CP

Q1: Provision Adjustments and Accounting

Initial Provision Calculation

  • On January 1, 2015, there's a provision due in three years: 798,600.

  • This future amount must be adjusted to reflect its present-day value.

  • A discount rate of 10% is assumed for this adjustment.

Present Value Adjustment

  • The present value amount, after discounting, is 600,000.

  • Journal Entry:

    • Debit: Rehabilitation cost or Provision expense.

    • Credit: Liability with the present value amount (600,000).

Time Value of Money Adjustment

  • At the end of the year, a 60,000 adjustment for the time value of money is required.

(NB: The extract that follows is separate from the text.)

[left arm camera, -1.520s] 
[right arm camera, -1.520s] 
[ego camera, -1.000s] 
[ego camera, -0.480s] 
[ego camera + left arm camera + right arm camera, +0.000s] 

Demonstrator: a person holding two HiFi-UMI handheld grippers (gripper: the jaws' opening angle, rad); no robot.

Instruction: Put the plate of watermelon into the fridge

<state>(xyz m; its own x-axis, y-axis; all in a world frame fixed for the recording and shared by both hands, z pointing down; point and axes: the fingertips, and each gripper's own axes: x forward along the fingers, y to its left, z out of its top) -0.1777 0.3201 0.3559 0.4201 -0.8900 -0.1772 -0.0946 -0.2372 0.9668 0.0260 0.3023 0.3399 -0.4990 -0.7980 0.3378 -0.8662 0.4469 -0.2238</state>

  • This adjustment is recorded as a finance cost, not an interest expense.

  • Journal Entry:

    • Debit: Finance cost (time value of money adjustment).

    • Credit: Provision.

Subsequent Year Adjustments

  • Year 2:

    • The journal entry involves 660,000 times 10% (the discount rate).

  • Year 3:

    • The journal entry amounts to 72,600, allocated to finance costs.

Provision Utilization

  • At the end of year three, when the provision is used:

    • Debit: Liability.

    • Credit: Bank (actual payment of 798,600).

Overpayment Scenario

  • If the actual payment exceeds the provision (e.g., paying 800,000 for a 798,600 provision):

    • Clear the provision account to zero.

    • The excess payment is charged to the Profit and Loss (P&L) statement.

Summary of Journal Entries

  • Year 1: Debit Provision Expense, Credit Provision Liability for 600,000. Debit Finance cost, Credit Provision for 60,000. Provision liability is 660,000 at year end.

  • Year 2: Debit Finance cost, Credit Provision for 66,000. Provision liability is 726,000 at year end.

  • Year 3: Debit Finance cost, Credit Provision for 72,600. Provision liability is 798,600 at year end.

  • Final Settlement: Debit Provision Liability for 798,600, Credit Bank for 800,000. Debit P&L for 1,400. Provision is cleared after the payment.